OKAY! First of all if this girl has been in an abusive relationship for like 5 years...she needs at least a year of therapy before she'll be able to handle ANYTHING like a "normal" relationship.

Secondly, her "not having low esteem" is DENIAL! She just hides it so you can't see it. It's a survival tactic. When you have a "psycho boyfriend" you learn to read him and present whatever face he wants to see so he won't beat the hell out of you.

You say your time is too valuable to waste on a girl who can't commit long term? You need to find another girl. When this girl does finally get out of this relationship with Psycho-Boy, she's going to go through several very ugly stages. The first of which is "men are the enemy" and she's going to be looking for a guy to rip apart out of pure revenge. She couldn't do it with Psycho-Boy, but you will do just fine. She will have trust issues, troubles with rage & anxiety as well as other emotional problems for a LONG, LONG time. We're talking YEARS! The most helpful thing you can do for her is see she goes to therapy!

She didn't "choose" this relationship. She got slowly immersed into it by the boyfirend. It's basically like Stockholm Syndrome. The times he was "nice" to her become so important that she'll do anything and everything to avoid him getting angry and being "bad".

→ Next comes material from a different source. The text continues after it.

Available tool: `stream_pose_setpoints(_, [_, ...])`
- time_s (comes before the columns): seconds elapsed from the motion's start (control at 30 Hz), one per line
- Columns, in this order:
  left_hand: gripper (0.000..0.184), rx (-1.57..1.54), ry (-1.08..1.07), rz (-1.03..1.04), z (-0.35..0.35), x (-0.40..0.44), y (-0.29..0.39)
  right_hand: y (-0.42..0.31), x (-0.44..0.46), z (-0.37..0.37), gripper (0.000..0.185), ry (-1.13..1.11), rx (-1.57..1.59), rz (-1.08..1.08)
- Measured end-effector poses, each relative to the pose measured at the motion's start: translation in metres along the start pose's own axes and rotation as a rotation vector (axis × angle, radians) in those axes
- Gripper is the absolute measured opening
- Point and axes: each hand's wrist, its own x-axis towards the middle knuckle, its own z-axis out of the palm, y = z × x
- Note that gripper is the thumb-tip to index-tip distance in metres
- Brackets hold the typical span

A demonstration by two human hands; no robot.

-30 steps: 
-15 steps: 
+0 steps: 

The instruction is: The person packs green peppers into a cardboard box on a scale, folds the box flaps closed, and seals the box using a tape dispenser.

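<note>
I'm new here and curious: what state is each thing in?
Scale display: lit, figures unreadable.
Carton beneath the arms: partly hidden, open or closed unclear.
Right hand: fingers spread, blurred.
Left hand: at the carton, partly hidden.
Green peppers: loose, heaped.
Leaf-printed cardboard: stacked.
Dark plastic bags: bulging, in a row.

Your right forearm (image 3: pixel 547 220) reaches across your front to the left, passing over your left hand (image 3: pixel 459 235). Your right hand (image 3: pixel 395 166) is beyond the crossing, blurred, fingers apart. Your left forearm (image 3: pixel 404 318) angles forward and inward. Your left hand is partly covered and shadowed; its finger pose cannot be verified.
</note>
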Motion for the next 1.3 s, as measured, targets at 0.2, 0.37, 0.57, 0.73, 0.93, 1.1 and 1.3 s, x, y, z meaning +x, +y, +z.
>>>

Now having a girl do anything and everything for you might sound like fun! But she does this out of fear. When she realises you aren't smaking her around, she's going to deliberatly start provoking you to make you react like the old BF. If you don't react like he did...she's going to realize that you can't control her. You can't MAKE her be nice to you. And if you can't MAKE her....she's going to go ape-sh!t on you. She'll either end up dumping your butt or becoming the controler in the relationship. Either way, it's NOT good. Go find another girl, you don't need this.